La patronal ha advertido que ampliar la actual cuota de coches eléctricos hasta el 25% podría suponer una reducción del 11% en el empleo actual de la automoción en España, que da trabajo a un millón de personas, y del 18% si se alcanza el 40%. En términos absolutos, en Galicia estarían en peligro entre 2.000 y 4.000 puestos de trabajo. De ahí la apremiante necesidad de acometer una transición ordenada y pactada, sin dañinas improvisaciones y acompañada de las oportunas medidas alternativas que la hagan viable.

Como es obvio, España tiene que cumplir con los objetivos ambientales establecidos por la Unión Europea y en acuerdos globales de emisiones como el de París. Hasta ahora el peso de las decisiones ha recaído sobre los sectores energético e industrial, y mucho menos sobre otros como el transporte o la eficiencia energética de los hogares, en los que también se puede actuar. Por supuesto que tendrá que cumplirlos, pero habrá de hacerlo con prudencia, midiendo los tiempos y las consecuencias. Sin generar alarmas innecesarias, como la activada en verano por el Gobierno con su maximalista sentencia contra el diésel, el combustible más usado en Galicia -lo utilizan el 67% de los conductores- y que, según muchos expertos, con la tecnología actual es tan contaminante como la gasolina. Lógica alarma por cuanto, además del agravio de soportar los precios más altos de toda España, el impacto en nuestra comunidad del nuevo tributo al gasóleo será mayor que en cualquier otra sencillamente porque ninguna tiene porcentualmente un parque móvil diésel superior al nuestro.

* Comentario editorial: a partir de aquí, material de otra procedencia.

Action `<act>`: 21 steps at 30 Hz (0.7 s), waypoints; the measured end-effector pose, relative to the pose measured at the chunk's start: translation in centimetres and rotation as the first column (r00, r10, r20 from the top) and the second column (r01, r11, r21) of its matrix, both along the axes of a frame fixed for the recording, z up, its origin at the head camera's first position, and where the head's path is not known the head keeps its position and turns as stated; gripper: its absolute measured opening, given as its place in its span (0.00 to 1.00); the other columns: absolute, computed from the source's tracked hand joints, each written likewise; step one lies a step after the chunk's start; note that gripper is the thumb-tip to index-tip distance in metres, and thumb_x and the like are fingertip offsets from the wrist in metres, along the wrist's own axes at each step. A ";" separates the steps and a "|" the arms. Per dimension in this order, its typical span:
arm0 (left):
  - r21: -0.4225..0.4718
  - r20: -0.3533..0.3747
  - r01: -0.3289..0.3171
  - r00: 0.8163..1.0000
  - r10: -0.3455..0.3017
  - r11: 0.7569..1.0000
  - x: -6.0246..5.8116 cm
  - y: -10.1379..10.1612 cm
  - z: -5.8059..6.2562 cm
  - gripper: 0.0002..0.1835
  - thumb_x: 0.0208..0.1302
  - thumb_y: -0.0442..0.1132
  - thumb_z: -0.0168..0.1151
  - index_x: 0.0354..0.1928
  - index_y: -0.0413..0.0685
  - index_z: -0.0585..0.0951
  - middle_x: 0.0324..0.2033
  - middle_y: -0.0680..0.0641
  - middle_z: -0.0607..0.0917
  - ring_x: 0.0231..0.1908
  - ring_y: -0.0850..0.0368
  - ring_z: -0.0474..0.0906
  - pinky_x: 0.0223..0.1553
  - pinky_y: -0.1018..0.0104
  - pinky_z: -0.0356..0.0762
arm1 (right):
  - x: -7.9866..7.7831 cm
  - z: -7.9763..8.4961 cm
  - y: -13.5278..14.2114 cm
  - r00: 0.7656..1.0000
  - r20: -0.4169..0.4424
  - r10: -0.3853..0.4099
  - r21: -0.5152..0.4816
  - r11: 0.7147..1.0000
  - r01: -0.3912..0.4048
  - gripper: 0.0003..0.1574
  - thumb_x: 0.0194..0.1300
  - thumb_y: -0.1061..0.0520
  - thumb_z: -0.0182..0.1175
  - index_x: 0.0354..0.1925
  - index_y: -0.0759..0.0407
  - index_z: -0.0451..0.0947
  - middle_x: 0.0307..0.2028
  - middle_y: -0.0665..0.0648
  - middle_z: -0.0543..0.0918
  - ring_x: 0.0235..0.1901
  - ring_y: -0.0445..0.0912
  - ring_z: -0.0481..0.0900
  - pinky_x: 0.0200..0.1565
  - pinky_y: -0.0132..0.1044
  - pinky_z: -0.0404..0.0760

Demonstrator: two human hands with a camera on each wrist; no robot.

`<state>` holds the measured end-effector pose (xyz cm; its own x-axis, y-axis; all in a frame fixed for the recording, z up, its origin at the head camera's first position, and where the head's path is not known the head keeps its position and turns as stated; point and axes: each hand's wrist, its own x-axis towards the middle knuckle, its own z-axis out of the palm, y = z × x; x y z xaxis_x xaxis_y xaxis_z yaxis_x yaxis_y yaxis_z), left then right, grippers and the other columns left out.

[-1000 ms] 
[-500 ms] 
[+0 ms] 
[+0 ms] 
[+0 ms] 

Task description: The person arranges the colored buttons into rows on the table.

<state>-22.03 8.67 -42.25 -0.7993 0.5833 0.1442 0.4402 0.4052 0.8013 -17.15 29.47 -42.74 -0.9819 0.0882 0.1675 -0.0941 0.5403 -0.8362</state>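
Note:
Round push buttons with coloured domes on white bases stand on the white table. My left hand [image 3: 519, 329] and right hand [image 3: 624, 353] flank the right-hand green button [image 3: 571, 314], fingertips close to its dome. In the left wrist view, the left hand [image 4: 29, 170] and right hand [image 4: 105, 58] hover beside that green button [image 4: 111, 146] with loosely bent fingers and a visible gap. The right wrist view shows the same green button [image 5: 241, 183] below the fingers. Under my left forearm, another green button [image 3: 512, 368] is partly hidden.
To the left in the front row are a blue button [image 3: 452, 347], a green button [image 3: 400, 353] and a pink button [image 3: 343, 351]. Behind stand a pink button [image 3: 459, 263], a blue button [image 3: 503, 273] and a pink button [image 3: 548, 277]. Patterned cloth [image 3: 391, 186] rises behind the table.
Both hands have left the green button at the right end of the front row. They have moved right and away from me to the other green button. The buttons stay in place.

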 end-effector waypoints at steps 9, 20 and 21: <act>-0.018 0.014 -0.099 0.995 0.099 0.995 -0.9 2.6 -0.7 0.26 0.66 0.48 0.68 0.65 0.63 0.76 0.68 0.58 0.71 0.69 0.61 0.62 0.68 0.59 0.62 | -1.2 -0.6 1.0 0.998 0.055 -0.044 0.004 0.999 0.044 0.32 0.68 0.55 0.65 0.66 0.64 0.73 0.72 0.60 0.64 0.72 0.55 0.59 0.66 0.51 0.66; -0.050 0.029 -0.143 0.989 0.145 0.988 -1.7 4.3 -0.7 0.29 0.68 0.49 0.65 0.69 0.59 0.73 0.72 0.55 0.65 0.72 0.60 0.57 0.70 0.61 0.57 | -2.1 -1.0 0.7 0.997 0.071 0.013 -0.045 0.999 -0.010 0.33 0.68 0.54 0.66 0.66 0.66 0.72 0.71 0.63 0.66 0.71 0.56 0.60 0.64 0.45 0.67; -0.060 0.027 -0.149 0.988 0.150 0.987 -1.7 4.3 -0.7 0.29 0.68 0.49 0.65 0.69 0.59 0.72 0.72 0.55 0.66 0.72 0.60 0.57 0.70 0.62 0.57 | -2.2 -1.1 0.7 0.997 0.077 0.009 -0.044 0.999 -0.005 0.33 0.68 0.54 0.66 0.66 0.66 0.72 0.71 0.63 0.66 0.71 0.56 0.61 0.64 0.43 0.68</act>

La llamada "transición energética" resulta imparable, no solo para mejorar la calidad ambiental, sino porque el petróleo se agota. Pero ese salto requiere un margen temporal razonable para acompasar los nuevos retos, además de ayudas de la administración y de fuertes inversiones por parte de los fabricantes. Máxime cuando los vehículos diésel suponen todavía hoy el 80% de la producción en las plantas españolas.

En el caso de Vigo, en particular, y de Galicia, en general, no solo está en juego una de sus principales industrias, la automovilística, que ha sabido afrontar como ninguna las constantes revoluciones tecnológicas y los huracanes de la recesión para emerger siempre como salvavidas. También lo está un modelo productivo de éxito, fruto de una alianza precursora entre fabricantes y proveedores, que además de sostener durante 60 años el tejido industrial de la comunidad ha sido imitado en muchos otros países como ejemplo a seguir. En justa correspondencia, no se puede abrazar una revolución verde con decisiones a la ligera, sin planificación ni contar con el sector, a costa de poner en peligro su sostenibilidad y teñir de negro el futuro de miles de empleos.